Fundamental Theorem of Arithmetic. Any natural number greater than 1 can be written as the product of primes.

Proof. Let $S$ be the set of natural numbers greater than 1 which cannot be written as the product of primes. By WOP, $S$ has a least element $n$.

Clearly $n$ cannot be prime, so $n$ is composite. Then we can write $n=ab$, where neither of $a$ and $b$ is 1. So $a<n$ and $b<n$. If both of $a$ and $b$ had prime factorizations, then so would $n$. Therefore at least one of $a$ and $b$ does not have a prime factorization (by relabeling, we can assume it’s $a$). But $a<n$ and $a\in S$, so $n$ was not least in $S$.

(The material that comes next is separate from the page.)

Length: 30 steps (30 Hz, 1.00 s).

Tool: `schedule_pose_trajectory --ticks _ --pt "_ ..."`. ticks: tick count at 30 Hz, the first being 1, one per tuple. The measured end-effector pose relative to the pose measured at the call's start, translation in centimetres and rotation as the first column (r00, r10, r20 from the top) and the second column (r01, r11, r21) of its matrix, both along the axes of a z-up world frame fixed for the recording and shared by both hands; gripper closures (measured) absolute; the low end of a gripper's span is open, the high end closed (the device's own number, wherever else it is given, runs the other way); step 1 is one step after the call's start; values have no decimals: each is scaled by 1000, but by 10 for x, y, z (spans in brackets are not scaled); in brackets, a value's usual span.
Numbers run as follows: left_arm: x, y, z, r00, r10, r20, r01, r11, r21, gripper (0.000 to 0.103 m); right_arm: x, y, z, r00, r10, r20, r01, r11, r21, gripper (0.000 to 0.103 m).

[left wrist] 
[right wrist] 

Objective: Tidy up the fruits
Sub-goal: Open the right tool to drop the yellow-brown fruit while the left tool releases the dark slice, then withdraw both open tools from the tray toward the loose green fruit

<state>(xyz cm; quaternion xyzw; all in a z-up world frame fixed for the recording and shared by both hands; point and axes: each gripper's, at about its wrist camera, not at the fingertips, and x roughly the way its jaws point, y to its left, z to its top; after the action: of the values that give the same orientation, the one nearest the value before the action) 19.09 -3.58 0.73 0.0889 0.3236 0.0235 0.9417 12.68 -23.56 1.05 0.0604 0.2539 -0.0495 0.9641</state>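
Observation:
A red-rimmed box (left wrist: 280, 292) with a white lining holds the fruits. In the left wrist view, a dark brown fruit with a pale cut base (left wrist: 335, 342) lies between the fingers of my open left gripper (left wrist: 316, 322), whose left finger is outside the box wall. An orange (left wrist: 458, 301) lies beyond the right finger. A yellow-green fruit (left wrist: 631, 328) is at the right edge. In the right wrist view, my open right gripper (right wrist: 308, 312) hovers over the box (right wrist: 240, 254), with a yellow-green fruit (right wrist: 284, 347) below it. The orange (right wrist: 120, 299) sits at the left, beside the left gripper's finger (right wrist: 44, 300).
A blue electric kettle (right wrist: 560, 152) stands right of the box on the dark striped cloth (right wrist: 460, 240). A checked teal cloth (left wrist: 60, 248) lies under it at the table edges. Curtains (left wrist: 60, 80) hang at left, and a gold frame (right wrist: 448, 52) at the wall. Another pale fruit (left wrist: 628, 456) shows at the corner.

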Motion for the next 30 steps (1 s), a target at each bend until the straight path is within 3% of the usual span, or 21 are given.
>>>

This contradiction establishes that $S$ has no least element, hence by WOP must be empty. So every natural number greater than 1 can be written as the product of primes.$\Box$

Observe that this proof has more or less the same “juicy bits” as the proof by PCI.

The Division Algorithm. Let $a,b$ be natural numbers. Then there are nonnegative integers $q,r$ so that $0\leq r<b$ and $a=bq+r$. Moreover, $q$ and $r$ are unique. We call $q$ the quotient and $r$ the remainder.

This theorem is called the Division Algorithm because it asserts that any natural number can be divided, with remainder, by any other natural number.

Proof. Given $a$ and $b$, if $a<b$, then set $q=0$ and $r=a$. Then $0\leq r<b$, and $a=qb+r$ as required.

If $a=b$, set $q=1$ and $r=0$.

We are left with the case $a>b$. Consider the set $S=\left\{n\in\mathbb{N}\middle| a-nb< 0\right\}$. Since $b\geq 1$, $kb\geq k$ for all $k\in\mathbb{N}$. In particular, $ab\geq a$, or equivalently $a-ab\leq 0$. So $a-(a+1)b<0$, hence $a+1\in S$.

Since $S$ is nonempty, by WOP, $S$ has a least element, which we’ll call $s$. Set $q=s-1$ and $r=a-qb$. By choice of $r$, we have $a=qb+r$, but we need to show that $0\leq r<b$.

Since $s$ is least in $S$, $q=s-1$ cannot be an element of $S$. So $r=a-qb\geq 0$.

We need to show that $r<b$. Suppose, to the contrary, that $r\geq b$. Then\begin{align*}
r&\geq b\\
a-qb&\geq b\\
a-qb-b&\geq 0\\
a-(q+1)b&\geq 0
\end{align*}

so that $q+1\notin S$. But $q+1=s$, which is an element of $S$. This contradiction establishes that $r< b$ as required.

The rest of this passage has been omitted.